This note was originally published at 8am on May 24, 2012. INVESTOR and RISK MANAGER SUBSCRIBERS have access to the EARLY LOOK (published by 8am every trading day) and PORTFOLIO IDEAS in real-time.

“You come home, and you party. But after that, you get a hangover. Everything about that is negative.”
-Mike Tyson


Yesterday Keith, myself, and our head of consulting, Michael Lintell, had a meeting with one of our long term subscribers in our New Haven office.  Not only does this client have a great long term track record in their respective market (which happens to be Europe), but they are massively outperforming this year as well.  I won’t get into the intricacies of our discussion, but at the end of the meeting we all collectively agreed that this is not the type of market that you want to trade with a hangover.

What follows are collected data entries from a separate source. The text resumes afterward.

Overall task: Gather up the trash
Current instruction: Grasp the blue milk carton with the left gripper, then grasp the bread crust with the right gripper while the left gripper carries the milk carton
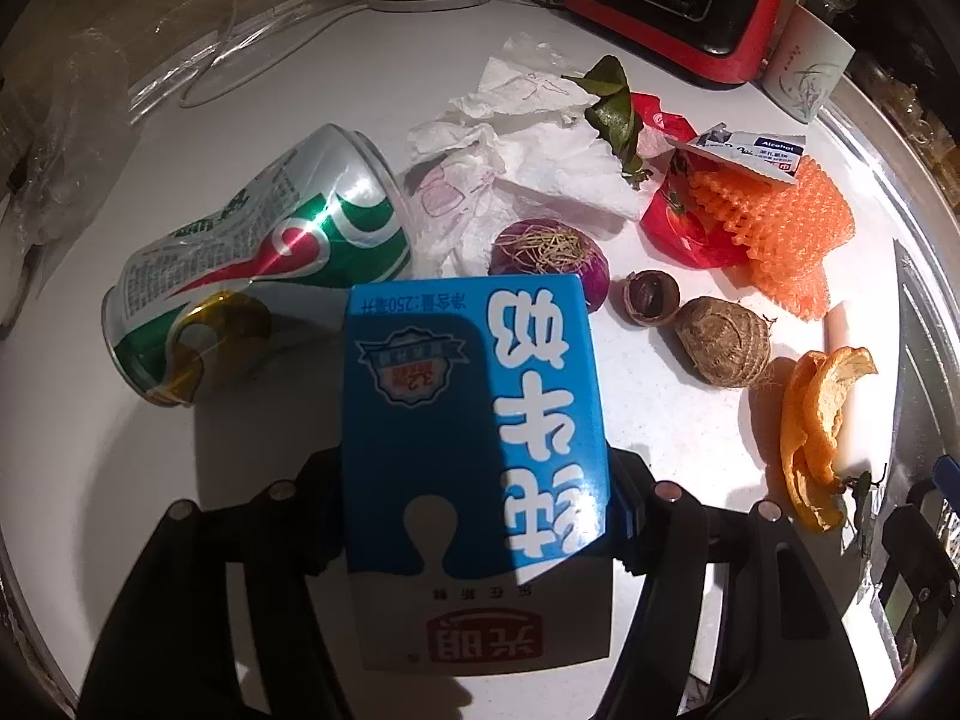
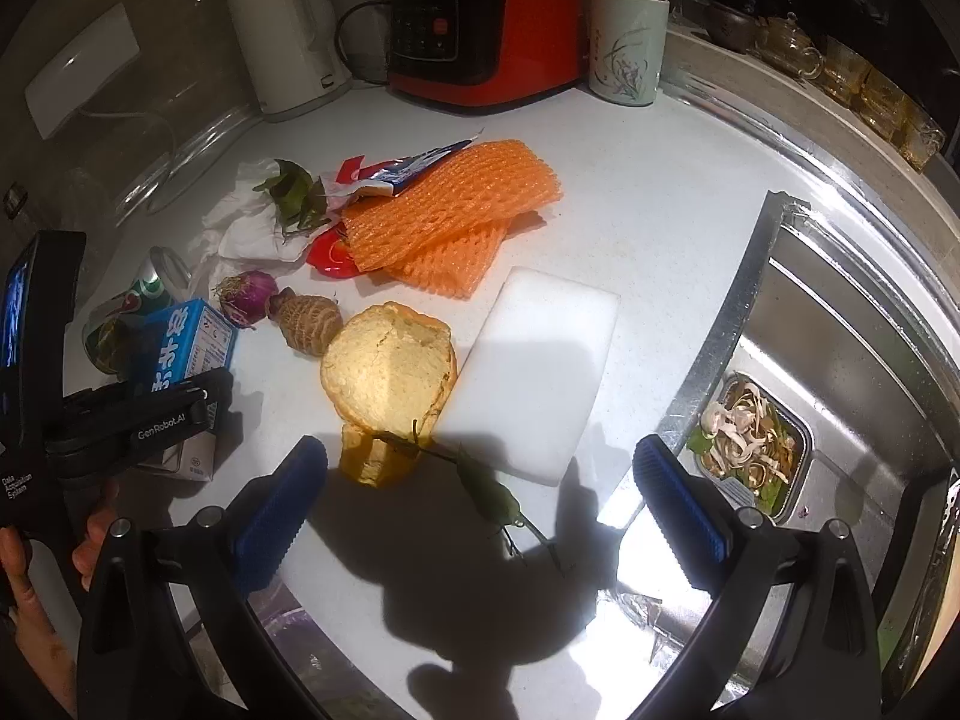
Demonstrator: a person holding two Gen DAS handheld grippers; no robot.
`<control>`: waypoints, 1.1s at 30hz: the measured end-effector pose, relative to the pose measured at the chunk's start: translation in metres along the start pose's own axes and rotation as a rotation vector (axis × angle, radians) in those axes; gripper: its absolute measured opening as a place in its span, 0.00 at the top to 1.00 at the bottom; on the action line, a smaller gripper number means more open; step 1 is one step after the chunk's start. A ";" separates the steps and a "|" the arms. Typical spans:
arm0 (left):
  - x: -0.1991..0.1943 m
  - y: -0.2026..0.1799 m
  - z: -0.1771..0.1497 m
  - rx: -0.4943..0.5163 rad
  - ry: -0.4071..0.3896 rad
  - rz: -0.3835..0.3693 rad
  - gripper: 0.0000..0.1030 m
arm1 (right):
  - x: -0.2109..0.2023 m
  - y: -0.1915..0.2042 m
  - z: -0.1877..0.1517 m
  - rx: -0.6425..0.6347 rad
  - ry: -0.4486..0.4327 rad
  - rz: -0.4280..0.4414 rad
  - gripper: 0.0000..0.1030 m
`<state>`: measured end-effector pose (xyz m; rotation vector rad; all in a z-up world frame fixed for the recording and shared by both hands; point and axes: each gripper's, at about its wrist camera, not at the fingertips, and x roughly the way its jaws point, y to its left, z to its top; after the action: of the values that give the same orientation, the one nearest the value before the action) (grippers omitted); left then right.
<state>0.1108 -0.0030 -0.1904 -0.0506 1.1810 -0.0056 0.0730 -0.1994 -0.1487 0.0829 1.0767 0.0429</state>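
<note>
My left gripper (image 1: 477,516) is shut on a blue and white milk carton (image 1: 474,420), also seen in the right wrist view (image 2: 186,342). A crushed green can (image 1: 252,264) lies left of it on the white counter (image 1: 120,480). Crumpled tissue (image 1: 540,156), leaves (image 1: 615,114), a red wrapper (image 1: 678,222), orange foam net (image 1: 774,228), an onion (image 1: 552,252), a taro (image 1: 723,339) and orange peel (image 1: 822,426) lie beyond. My right gripper (image 2: 480,498) is open and empty above orange peel (image 2: 387,366) and a leafy stem (image 2: 486,486).
A white foam block (image 2: 534,372) lies by the peel. A sink (image 2: 840,360) with a scrap-filled strainer (image 2: 750,444) is at the right. A kettle (image 2: 288,30), a red cooker (image 2: 486,24) and a cup (image 2: 624,42) stand at the back.
</note>
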 end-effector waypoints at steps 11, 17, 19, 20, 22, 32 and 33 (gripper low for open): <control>-0.032 0.015 -0.011 0.008 -0.044 -0.003 0.39 | 0.017 0.025 0.019 -0.172 -0.044 0.038 0.06; -0.052 0.025 -0.022 0.008 -0.071 -0.017 0.39 | 0.040 0.022 0.038 -0.236 0.022 0.113 0.33; -0.054 0.027 -0.024 0.006 -0.072 -0.015 0.39 | 0.047 0.018 0.042 -0.235 0.052 0.153 0.44; -0.055 0.028 -0.025 0.001 -0.070 -0.013 0.39 | 0.051 0.016 0.043 -0.238 0.066 0.166 0.55; -0.057 0.033 -0.027 -0.010 -0.069 -0.011 0.39 | 0.055 0.013 0.045 -0.241 0.089 0.200 0.71; -0.077 0.051 -0.042 -0.041 -0.100 0.010 0.39 | 0.020 0.011 0.045 -0.239 0.000 0.257 0.95; -0.080 0.051 -0.043 -0.036 -0.106 0.010 0.39 | 0.014 0.011 0.045 -0.235 -0.017 0.256 0.95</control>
<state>0.0394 0.0484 -0.1345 -0.0763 1.0751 0.0269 0.1188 -0.1892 -0.1387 0.0088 1.0326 0.3976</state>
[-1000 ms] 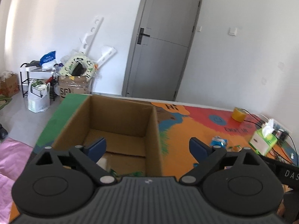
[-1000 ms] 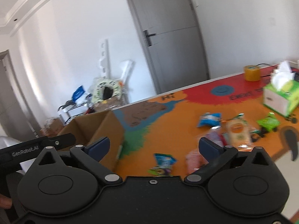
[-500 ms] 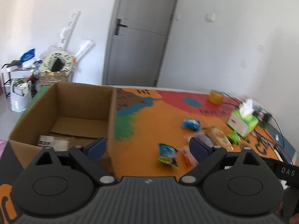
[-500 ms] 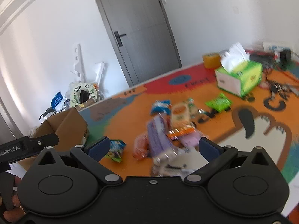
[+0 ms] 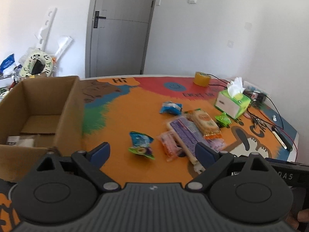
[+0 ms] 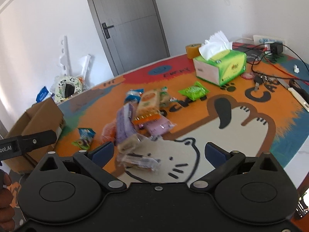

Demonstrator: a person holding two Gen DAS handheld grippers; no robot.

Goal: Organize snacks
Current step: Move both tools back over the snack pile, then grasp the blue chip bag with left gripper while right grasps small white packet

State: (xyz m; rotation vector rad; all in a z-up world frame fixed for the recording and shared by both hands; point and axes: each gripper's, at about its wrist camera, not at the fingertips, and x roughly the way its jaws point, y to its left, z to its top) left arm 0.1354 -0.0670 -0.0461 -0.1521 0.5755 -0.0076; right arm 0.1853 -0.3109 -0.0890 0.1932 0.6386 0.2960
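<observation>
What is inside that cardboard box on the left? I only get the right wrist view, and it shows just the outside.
Observer: The left wrist view looks down into the cardboard box. No snacks show there, only a white slip on the part of its floor that I can see.
Operator: Is the other gripper holding anything?
Observer: No. The left gripper is open and empty, pointing toward the blue-green packet on the table.
</observation>
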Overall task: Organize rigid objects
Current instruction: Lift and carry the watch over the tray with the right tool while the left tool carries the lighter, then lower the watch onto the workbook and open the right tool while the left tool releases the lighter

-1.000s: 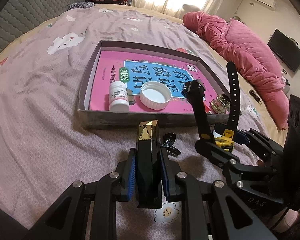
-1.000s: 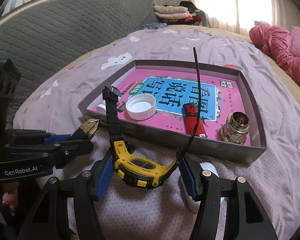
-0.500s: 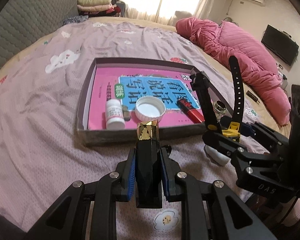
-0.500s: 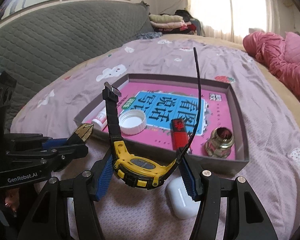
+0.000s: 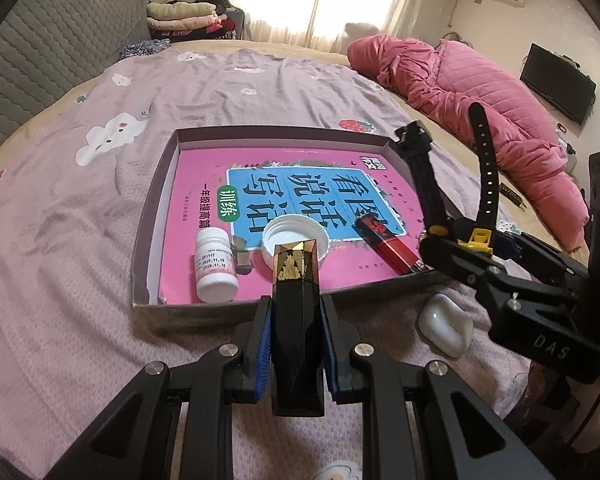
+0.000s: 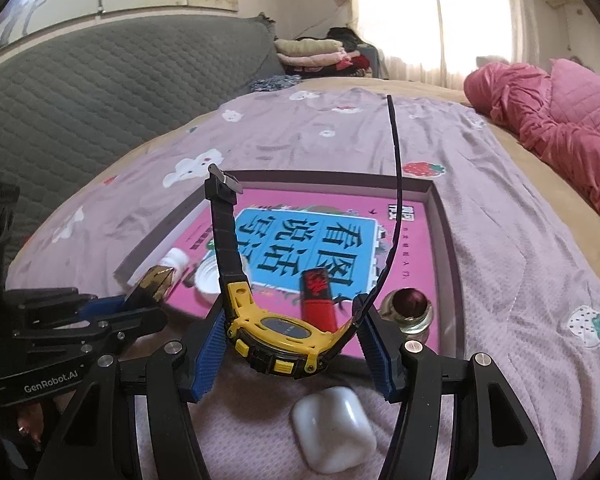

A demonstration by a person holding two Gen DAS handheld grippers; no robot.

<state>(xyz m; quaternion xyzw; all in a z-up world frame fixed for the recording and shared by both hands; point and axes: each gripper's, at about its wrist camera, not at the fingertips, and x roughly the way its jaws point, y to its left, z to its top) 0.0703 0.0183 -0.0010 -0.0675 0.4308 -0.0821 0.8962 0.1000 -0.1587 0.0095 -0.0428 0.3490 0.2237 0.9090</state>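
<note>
My left gripper (image 5: 296,316) is shut on a black faceted tube with a gold tip (image 5: 296,304), held in the air just short of the grey box's near wall (image 5: 204,314). My right gripper (image 6: 288,336) is shut on a yellow and black wristwatch (image 6: 278,336), straps pointing up, near the box's front right. It also shows in the left wrist view (image 5: 452,236). The box holds a pink book (image 5: 300,184), a white pill bottle (image 5: 214,264), a white lid (image 5: 296,238), a red lighter (image 5: 388,244) and a metal fitting (image 6: 408,308).
A white earbud case (image 6: 334,424) lies on the purple bedspread (image 5: 80,240) in front of the box. A pink quilt (image 5: 480,96) lies at the right. A grey headboard (image 6: 80,92) is at the left. Folded clothes (image 5: 188,16) sit at the back.
Both grippers have risen and pulled back with their loads, so the box looks farther off. The earbud case has come into view beneath the right gripper.
</note>
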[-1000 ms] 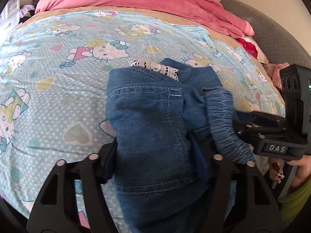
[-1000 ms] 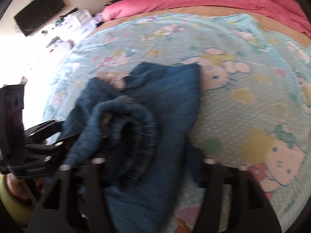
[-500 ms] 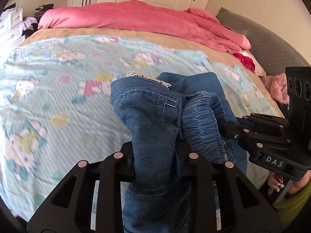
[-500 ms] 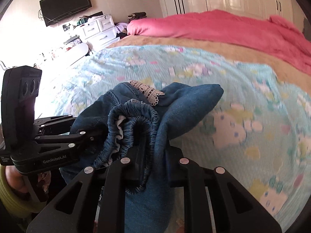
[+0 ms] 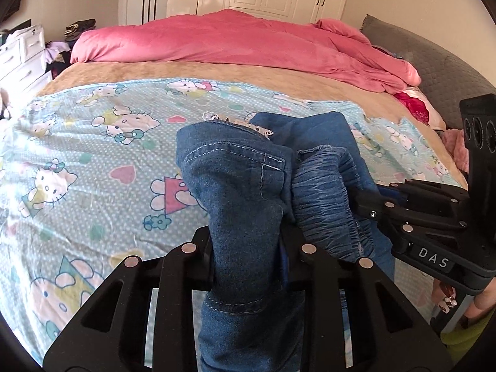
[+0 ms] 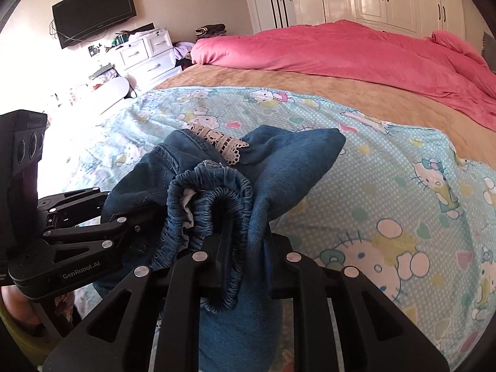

For those that have never had a hangover before, Wikipedia defines a hangover as follows:


“A hangover is the experience of various unpleasant physiological effects following heavy consumption of alcoholic beverages. The most commonly reported characteristics of a hangover include headache, nausea, sensitivity to light and noise, lethargy, dysphoria, diarrhea, and thirst, typically after the intoxicating effect of the alcohol begins to wear off. While a hangover can be experienced at any time, generally speaking a hangover is experienced the morning after a night of heavy drinking. In addition to the physical symptoms, a hangover may also induce psychological symptoms including heightened feelings of depression and anxiety." 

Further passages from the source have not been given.